The previously mentioned community-driven measures are classified in [22] as measures of commitment to a community. Parau et al. argue that there is also another dimension of the community-driven relevance of a vertex—community importance—and propose a categorization of vertices based on these two dimensions. Commitment is an indicator of the membership strength of a vertex toward its community, while community importance shows how prominent a role the vertex plays for the structure of the community. Parau et al. proposed a community importance measure called community disruption, which assesses the importance of a vertex by examining the effects on the community of removing the vertex from the network. The measure is based on the idea that the removal of an important vertex will cause greater changes in the community (e.g., the community splitting into subcommunities, vertices migrating to other communities) than unimportant vertices. A disadvantage of this measure is that it is computationally intensive.

A category among the community-driven approaches to detect relevant vertices is represented by methods that aim to identify community kernels: the core members of a community. In [25] the kernel of a community consists of influential vertices inside that community: each community is composed of such a kernel and an auxiliary community of nonkernel members. Wang et al. [25] argue that kernel members can be detected with use of a centrality measure such as degree centrality or PageRank followed by a community detection method on these kernels only, but that doing so ignores the connections to auxiliary members. Thus they propose two algorithms to find the kernels and conduct experiments on coauthorship networks and on a Twitter dataset. An extension of these algorithms is presented in [26], where the attributes of vertices (eg, gender, age) are also considered while the community kernels are found. Du et al. [27] found community kernels by using overlapping maximal cliques. They also performed a step of community naming in which they identify the central entities of each community through a central entity resolution algorithm and build a community profile based on them.

3.1.3 Summary

The findings presented in this section suggest that while measures based solely on the topological properties of a network capture important aspects of leadership, there are other factors that can influence the status of a vertex that are not captured by these measures. In the following sections, we examine approaches that consider additional factors to identify opinion leaders.

3.2 Methods Based on Interaction

Network topology information captures the relationships between individuals at a certain moment in time. By contrast, interaction information captures dynamic exchanges between individuals, usually also considering the temporal dimension of these exchanges. Analyzing user interactions can help establish the flow of influence in a network, which can provide significant insights into the leading individuals within the network. The flow of influence in a network is closely related to information diffusion processes, in the sense that the global (or local) influence of a node can be generally inferred if the diffusion process is known, or modeled correctly. All approaches in this section rely on interaction information and most consider structural network information also; in terms of the algorithms employed, the approaches range from greedy search strategies to frequent pattern mining, or clustering.

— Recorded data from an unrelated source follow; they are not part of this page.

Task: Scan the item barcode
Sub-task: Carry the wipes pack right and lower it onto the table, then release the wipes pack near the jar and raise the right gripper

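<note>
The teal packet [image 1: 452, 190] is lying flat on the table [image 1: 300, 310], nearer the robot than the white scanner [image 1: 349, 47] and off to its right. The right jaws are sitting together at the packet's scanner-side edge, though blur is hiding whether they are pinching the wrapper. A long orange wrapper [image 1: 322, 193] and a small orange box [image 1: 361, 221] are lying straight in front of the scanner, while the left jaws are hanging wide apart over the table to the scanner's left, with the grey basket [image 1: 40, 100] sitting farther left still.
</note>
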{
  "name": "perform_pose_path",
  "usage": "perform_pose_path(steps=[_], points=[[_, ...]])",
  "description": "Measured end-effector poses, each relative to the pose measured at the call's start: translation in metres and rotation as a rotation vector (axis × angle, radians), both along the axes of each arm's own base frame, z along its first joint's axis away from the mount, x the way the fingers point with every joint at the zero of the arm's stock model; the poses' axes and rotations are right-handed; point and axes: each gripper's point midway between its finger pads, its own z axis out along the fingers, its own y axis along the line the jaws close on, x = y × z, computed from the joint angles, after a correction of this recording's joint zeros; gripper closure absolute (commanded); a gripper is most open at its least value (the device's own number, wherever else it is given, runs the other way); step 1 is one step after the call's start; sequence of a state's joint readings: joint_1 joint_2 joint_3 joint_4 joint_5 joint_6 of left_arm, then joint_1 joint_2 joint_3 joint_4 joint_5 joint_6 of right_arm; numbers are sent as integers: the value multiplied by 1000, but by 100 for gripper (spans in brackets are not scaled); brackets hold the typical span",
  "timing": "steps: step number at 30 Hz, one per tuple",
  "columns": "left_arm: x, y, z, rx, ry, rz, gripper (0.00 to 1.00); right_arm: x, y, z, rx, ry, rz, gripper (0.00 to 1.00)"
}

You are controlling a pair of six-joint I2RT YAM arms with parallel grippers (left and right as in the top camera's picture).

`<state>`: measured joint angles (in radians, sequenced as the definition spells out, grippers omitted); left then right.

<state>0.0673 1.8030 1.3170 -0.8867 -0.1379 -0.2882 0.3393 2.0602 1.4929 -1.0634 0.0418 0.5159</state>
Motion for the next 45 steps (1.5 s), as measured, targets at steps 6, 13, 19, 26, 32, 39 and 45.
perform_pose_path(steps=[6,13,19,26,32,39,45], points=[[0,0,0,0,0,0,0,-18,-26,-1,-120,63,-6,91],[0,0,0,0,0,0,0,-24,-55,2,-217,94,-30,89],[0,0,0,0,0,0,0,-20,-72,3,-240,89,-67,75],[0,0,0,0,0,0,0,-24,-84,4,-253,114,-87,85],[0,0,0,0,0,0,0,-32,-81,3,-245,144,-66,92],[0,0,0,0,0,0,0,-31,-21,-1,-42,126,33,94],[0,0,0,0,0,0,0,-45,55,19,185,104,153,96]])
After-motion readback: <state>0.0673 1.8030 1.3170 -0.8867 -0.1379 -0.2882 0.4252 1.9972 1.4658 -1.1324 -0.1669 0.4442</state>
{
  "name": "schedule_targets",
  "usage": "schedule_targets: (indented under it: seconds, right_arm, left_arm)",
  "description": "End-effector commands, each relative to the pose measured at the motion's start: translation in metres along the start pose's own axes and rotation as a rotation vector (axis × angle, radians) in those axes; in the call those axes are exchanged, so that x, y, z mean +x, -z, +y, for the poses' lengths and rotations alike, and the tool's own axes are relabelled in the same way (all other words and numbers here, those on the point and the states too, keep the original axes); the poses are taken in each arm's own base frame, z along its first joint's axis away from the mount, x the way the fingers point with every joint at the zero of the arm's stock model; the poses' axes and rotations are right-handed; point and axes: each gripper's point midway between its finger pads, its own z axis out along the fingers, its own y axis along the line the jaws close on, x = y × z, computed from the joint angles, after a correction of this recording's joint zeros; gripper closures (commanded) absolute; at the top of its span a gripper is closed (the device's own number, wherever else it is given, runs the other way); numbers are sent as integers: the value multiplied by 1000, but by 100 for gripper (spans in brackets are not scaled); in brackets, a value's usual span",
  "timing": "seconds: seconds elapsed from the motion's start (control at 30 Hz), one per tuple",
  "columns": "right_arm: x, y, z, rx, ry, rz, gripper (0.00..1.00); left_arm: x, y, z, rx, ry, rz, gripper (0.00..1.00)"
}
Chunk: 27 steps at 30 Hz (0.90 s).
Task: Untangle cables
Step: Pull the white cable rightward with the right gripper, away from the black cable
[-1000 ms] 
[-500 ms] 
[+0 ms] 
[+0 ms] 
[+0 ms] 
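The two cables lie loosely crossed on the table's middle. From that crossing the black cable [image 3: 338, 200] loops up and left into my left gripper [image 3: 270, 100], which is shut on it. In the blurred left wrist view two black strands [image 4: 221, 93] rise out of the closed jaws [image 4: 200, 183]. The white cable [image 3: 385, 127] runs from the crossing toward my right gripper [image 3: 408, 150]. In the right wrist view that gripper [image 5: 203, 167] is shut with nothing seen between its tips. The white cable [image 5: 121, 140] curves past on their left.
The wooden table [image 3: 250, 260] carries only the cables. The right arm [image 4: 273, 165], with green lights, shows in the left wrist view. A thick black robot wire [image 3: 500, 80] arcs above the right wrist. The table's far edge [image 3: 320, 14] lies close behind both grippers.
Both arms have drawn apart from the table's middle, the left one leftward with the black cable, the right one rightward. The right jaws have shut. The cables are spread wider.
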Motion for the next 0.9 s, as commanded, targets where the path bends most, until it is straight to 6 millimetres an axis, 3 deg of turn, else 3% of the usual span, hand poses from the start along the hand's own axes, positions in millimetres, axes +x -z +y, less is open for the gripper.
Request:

A general framework for modeling the diffusion process in a dynamic network is presented in [28]. The diffusion is modeled as a discrete network of continuous, conditionally independent, temporal processes that may occur at different rates. Rodriguez et al. [28] start by considering three well-known functions to model the conditional transmission likelihood between two nodes (exponential, power-law and Rayleigh). On the basis of these, survival and hazard functions are defined, which leads to the definition of the likelihood of a cascade. The proposed solution managed to track near perfect performance in the evaluations performed, for both continuous and discontinuous transmission rates. Although it does not explicitly identify leaders, the approach is relevant because it models the information flow in the network, and can be used to infer the influential nodes.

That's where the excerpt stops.